Users

For the Birds

Eight Twitter users on why they finally quit Elon Musk’s social network.

The old Twitter bird logo, with new logo X's for eyes, leaves through an open front door of a house. To the bird's right are multiple packed suitcases.
Photo illustration by Slate. Photo by archideaphoto/iStock/Getty Images Plus.

For years, Twitter had the reputation of being an insulated pocket reality for journalists, wonks, and especially wonky journalists. The rest of the world either didn’t participate or spent its social currency on Facebook or Instagram or, I dunno, kickball for grown-ups.
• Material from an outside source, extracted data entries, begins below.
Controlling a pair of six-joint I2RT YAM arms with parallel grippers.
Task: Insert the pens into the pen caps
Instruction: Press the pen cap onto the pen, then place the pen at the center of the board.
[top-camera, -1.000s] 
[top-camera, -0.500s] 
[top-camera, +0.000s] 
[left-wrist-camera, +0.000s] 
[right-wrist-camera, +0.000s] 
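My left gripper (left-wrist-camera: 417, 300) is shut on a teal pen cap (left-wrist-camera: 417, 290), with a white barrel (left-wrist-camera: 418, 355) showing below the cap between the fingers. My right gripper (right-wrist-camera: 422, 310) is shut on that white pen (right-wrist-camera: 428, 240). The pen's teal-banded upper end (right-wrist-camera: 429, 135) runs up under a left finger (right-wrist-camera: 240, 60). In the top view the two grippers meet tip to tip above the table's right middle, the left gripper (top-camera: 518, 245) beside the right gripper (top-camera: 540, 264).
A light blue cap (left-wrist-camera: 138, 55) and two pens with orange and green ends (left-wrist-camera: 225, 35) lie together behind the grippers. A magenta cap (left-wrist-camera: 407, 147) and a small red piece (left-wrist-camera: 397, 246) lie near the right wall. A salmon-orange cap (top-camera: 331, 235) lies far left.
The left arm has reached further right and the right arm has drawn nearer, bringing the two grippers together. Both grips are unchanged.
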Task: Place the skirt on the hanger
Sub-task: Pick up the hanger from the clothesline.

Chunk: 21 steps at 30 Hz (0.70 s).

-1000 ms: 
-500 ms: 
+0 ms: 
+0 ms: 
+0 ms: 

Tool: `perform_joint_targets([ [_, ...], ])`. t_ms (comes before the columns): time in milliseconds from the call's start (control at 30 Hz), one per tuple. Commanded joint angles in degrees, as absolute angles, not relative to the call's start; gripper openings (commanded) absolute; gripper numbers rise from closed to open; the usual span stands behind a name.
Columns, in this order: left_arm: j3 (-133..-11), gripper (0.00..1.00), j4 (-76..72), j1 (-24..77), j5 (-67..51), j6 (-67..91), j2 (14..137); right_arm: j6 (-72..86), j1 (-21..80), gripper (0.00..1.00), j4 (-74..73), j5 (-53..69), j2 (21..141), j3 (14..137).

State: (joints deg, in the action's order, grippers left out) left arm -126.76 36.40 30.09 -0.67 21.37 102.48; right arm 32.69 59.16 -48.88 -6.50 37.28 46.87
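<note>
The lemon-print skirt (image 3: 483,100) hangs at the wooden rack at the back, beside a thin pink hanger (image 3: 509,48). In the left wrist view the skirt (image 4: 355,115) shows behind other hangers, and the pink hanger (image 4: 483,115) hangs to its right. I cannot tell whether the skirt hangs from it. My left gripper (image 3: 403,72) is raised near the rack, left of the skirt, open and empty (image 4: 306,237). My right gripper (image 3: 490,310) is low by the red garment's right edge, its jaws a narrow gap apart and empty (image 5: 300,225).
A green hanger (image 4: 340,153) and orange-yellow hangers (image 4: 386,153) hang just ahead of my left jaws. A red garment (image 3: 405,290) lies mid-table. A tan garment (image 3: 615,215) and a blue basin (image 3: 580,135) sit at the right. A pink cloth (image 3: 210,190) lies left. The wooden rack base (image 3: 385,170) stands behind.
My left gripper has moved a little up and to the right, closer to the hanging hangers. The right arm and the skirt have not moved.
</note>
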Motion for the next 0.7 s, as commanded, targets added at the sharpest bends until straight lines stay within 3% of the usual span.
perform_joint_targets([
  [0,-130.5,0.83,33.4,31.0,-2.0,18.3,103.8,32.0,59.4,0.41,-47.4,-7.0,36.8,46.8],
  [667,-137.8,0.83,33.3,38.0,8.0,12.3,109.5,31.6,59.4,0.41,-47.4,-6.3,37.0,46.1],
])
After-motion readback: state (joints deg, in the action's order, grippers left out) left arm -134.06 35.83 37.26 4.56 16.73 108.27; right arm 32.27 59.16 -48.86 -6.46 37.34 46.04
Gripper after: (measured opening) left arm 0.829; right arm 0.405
There is certainly some truth to this observation, but on the one-year anniversary of Elon Musk’s acquisition and transformation of the company, a broader group of users is clearly feeling a loss. Twitter was a home for everyone: inveterate gamers, breathless BTS stans, transcendent trolls, and—yes—a whole lot of political reporters. Complaints about its usability, functionality, and overall impact on one’s mental well-being long predate the Elon era, and yet, I’ve surprised myself by my ability to be wistful about what we’re all now calling the good old days.

That’s why I reached out to eight people—some archetypal Twitter addicts, others who don’t fit the mold—who’ve left the site in the past year to ask them why they made the decision to board up shop. (I’ve withheld some of their last names at their request.) The reasons for their departures vary. Some find the proximity to someone with Musk’s vindictive, charmless tweets (and they’re hard to escape) to be viscerally unpleasant; others simply dislike how shoddy, gouging, and feature-poor the platform has become in his wake. Some deleted their accounts; others just ignore them now. Their stories, in loose order of departure, present a kind of alternative history of the Musk takeover and a broad view of his digital carnage. It isn’t just bleeding-heart liberals who are disgusted by the state of Twitter. Some users just miss when the site worked.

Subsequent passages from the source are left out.